■ **WORK ITEM**
Where does the word "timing" show up in the records? Copy every line that holds it.

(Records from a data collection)
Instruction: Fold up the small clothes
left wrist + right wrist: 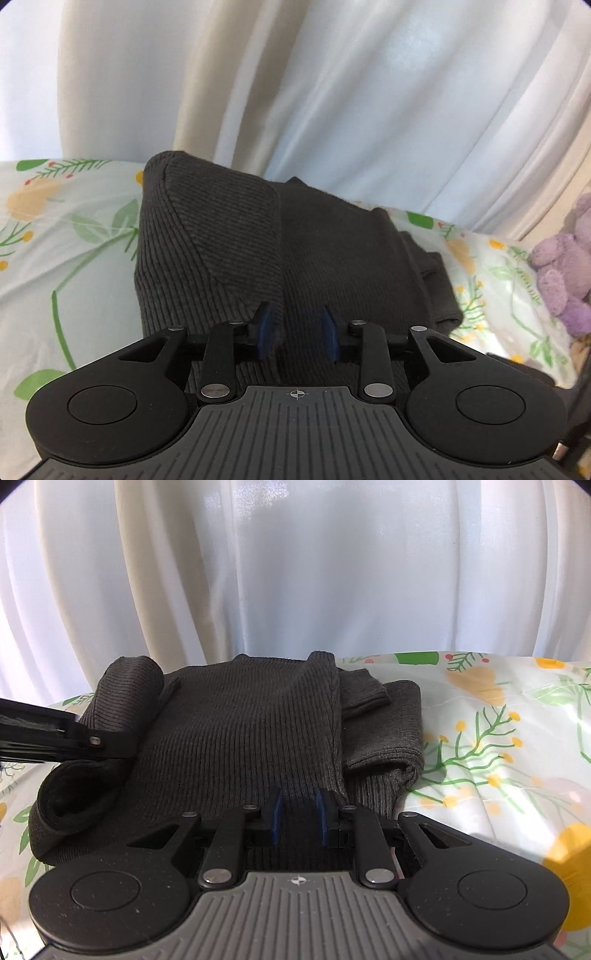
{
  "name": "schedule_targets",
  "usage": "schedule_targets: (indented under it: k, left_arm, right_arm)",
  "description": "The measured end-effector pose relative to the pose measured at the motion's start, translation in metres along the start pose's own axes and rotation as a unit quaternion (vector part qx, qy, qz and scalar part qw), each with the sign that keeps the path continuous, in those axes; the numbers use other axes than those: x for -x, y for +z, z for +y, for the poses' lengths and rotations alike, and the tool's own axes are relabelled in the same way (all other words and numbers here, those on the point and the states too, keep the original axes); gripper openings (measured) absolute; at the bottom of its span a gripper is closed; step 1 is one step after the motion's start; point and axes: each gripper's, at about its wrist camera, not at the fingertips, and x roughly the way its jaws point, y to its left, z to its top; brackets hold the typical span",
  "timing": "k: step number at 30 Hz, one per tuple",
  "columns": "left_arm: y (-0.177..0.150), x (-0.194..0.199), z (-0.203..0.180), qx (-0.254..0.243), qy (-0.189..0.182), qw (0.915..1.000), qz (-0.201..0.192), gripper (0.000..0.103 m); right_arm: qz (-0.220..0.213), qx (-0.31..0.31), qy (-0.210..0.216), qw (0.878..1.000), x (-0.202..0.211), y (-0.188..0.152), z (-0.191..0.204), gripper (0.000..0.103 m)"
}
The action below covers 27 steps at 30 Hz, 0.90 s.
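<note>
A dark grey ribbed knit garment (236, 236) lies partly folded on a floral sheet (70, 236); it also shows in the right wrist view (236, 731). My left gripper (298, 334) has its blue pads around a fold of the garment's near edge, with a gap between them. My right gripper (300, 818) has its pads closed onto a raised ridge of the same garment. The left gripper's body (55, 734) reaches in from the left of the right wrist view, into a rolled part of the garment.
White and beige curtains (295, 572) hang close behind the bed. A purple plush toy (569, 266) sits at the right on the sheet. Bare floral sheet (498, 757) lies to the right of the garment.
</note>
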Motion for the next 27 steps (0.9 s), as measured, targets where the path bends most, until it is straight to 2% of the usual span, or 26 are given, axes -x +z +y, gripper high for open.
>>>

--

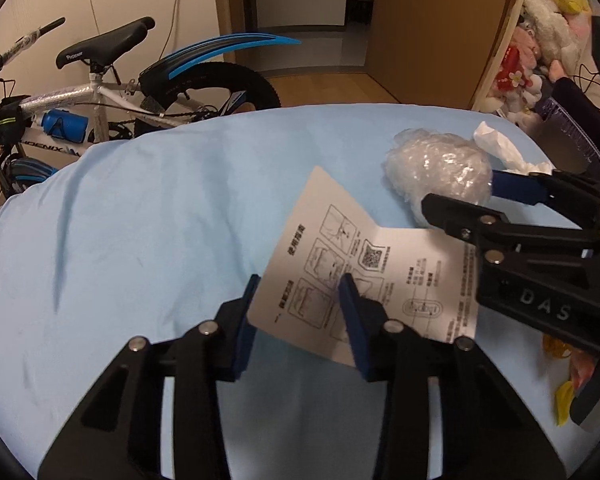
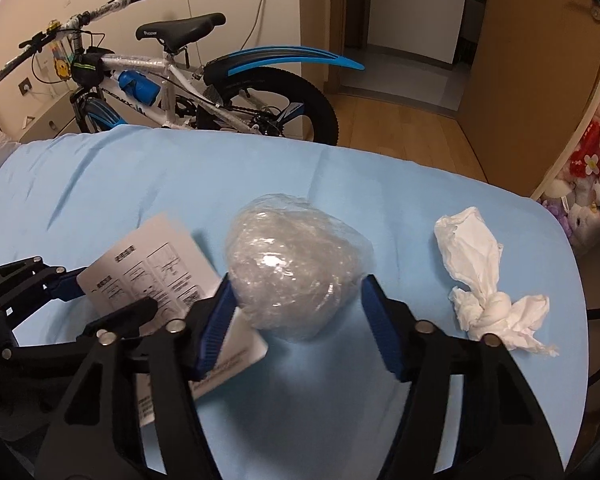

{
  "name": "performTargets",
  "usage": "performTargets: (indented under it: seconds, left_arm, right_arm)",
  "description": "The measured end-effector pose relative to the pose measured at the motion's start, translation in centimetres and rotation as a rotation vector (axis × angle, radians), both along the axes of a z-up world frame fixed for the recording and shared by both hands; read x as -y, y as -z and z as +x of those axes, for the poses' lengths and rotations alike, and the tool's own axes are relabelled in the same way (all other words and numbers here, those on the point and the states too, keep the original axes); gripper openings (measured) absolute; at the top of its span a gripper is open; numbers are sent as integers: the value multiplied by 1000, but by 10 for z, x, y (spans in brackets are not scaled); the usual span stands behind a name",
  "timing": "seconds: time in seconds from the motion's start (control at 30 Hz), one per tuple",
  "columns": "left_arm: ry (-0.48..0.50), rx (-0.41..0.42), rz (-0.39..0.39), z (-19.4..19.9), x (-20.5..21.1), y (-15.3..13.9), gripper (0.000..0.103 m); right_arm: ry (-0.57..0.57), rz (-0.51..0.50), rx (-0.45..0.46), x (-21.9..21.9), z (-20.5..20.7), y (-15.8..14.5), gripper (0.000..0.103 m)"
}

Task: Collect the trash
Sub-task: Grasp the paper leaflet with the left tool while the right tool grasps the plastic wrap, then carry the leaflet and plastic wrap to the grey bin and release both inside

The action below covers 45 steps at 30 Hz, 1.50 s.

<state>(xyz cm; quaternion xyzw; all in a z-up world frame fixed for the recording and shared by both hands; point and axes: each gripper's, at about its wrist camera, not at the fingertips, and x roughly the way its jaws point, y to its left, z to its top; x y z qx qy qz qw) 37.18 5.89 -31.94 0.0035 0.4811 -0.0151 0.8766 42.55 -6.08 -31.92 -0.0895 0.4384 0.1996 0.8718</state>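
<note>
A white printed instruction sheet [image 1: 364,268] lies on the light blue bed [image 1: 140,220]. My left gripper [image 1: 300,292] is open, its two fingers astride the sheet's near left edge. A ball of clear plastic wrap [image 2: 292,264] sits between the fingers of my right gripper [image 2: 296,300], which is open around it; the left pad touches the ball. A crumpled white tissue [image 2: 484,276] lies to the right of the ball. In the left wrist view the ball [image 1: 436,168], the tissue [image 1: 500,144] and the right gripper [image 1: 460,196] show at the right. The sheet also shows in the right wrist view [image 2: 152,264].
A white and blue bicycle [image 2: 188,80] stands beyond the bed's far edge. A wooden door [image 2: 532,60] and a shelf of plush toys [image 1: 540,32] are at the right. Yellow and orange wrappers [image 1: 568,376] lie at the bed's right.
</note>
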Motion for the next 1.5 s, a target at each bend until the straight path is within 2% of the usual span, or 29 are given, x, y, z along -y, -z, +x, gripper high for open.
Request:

■ **SOLUTION FOR THIS EXERCISE**
  "timing": "k: step number at 30 Hz, one per tuple",
  "timing": "seconds: time in seconds from the motion's start (control at 30 Hz), one per tuple",

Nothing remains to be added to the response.